• AIM OF THE TASK:
In the data below, find the line containing "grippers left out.", then set down that line and every later line up to and including the line containing "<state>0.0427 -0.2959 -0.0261", exactly.

• AVAILABLE DATA:
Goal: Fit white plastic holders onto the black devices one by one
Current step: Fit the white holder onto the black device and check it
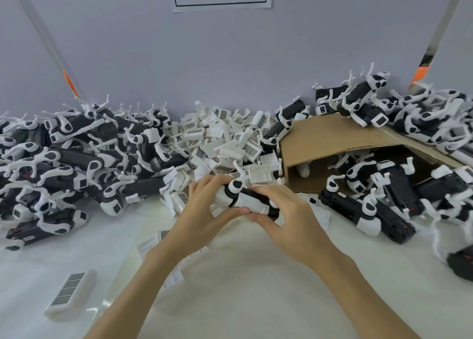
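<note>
A: Item in hand, centre of the frame: one black device (252, 198) is being held above the white surface (243, 274), with a white plastic holder (249, 203) being pressed along its body. How are the hands being used?

B: Left hand (204, 205): fingers are being curled round the device's left end, thumb underneath. Right hand (284, 210): fingers are being wrapped over the right end of device and holder together. Neither is being held slack. Whether the holder is fully seated cannot be told; part of it is being hidden by the fingers.

A: Stock being listed?

B: Loose holder pile (225, 139), centre, just behind the hands. Device heap (64, 157), left of frame, and a further device heap (422, 123), upper right. Cardboard box (332, 144), right of centre, lying open on its side with more devices inside. One barcoded holder (70, 294), lower left, lying alone, well apart from the rest.

A: Advice for the step being done?

B: In judgement, the holder is best being kept square to the body while even pressure is being applied from both ends, so that one side is not being clipped ahead of the other. The thin white arms are likely being put at risk if squeezed, so grip is better being kept on the black body.
</note>
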Tool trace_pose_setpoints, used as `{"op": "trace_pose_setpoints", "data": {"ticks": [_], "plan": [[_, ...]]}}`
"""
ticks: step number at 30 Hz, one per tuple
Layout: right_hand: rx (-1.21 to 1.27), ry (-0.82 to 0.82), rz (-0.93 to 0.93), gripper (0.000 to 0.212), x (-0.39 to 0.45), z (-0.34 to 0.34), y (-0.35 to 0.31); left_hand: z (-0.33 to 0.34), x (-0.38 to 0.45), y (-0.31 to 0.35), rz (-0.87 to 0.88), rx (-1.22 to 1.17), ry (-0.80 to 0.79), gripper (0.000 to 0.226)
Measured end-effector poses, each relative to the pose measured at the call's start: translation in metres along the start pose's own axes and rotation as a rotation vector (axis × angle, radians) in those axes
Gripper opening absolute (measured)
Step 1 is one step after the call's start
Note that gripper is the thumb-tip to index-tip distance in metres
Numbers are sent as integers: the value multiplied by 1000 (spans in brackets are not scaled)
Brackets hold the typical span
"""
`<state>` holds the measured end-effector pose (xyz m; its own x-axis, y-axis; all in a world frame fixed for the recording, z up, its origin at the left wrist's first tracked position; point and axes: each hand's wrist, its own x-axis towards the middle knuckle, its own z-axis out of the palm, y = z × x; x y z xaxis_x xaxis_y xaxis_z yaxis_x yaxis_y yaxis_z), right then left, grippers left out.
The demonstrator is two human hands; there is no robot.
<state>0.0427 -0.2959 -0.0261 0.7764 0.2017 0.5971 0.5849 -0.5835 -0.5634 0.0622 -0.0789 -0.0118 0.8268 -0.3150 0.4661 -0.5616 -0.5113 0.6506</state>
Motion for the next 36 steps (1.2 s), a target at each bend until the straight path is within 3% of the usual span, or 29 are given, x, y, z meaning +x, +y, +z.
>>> {"op": "trace_pose_setpoints", "data": {"ticks": [4, 10, 12, 14, 17, 22, 26, 29, 32, 36], "plan": [[43, 43, 16, 36, 2, 2, -5, -1, -1, 5, 64, 12, 75, 36], [61, 36, 11, 33, 3, -3, -6, -1, 1, 12, 119, 48, 170, 45], [98, 8, 35, 34, 2, 0, -4, -1, 1, 10, 12, 17, 169, 48], [102, -27, 50, 47, 1, 3, -3, 2, 0, 9, -123, -20, 165, 46], [-117, -62, -48, 73, 1, 8, -2, 6, 3, 7, -319, -276, 211, 36], [-409, 111, -109, 59, -1, 14, -5, 9, 4, 11, -523, -587, 157, 40], [-383, 72, -91, 55, -2, 15, -8, 12, 5, 9, -409, -239, 179, 55], [-185, -21, 24, 49, -4, 13, -5, 8, 2, 8, -245, -36, 224, 58], [135, -143, 103, 42, -5, 8, -1, 0, 0, 8, -167, -194, 51, 54], [61, -89, 63, 55, -4, 13, 2, 4, 1, 12, -184, -346, 91, 42]]}}
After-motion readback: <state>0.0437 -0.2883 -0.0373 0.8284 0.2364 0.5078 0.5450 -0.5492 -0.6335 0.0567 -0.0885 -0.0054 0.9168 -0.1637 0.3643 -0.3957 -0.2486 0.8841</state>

• SOLUTION BELOW:
`<state>` holds the measured end-effector pose (xyz m; its own x-axis, y-axis; all in a world frame fixed for the recording, z up, its origin at the left wrist's first tracked position; point and axes: each hand's wrist, its own x-axis towards the middle knuckle, its own z-axis out of the palm, y = z × x; x y z xaxis_x xaxis_y xaxis_z yaxis_x yaxis_y yaxis_z), right then left, grippers left out.
The demonstrator is two human hands; there is no robot.
<state>0.0427 -0.2959 -0.0261 0.7764 0.2017 0.5971 0.5849 -0.5835 -0.5634 0.0622 -0.0789 -0.0118 0.8268 -0.3150 0.4661 -0.5616 -0.5113 0.6506</state>

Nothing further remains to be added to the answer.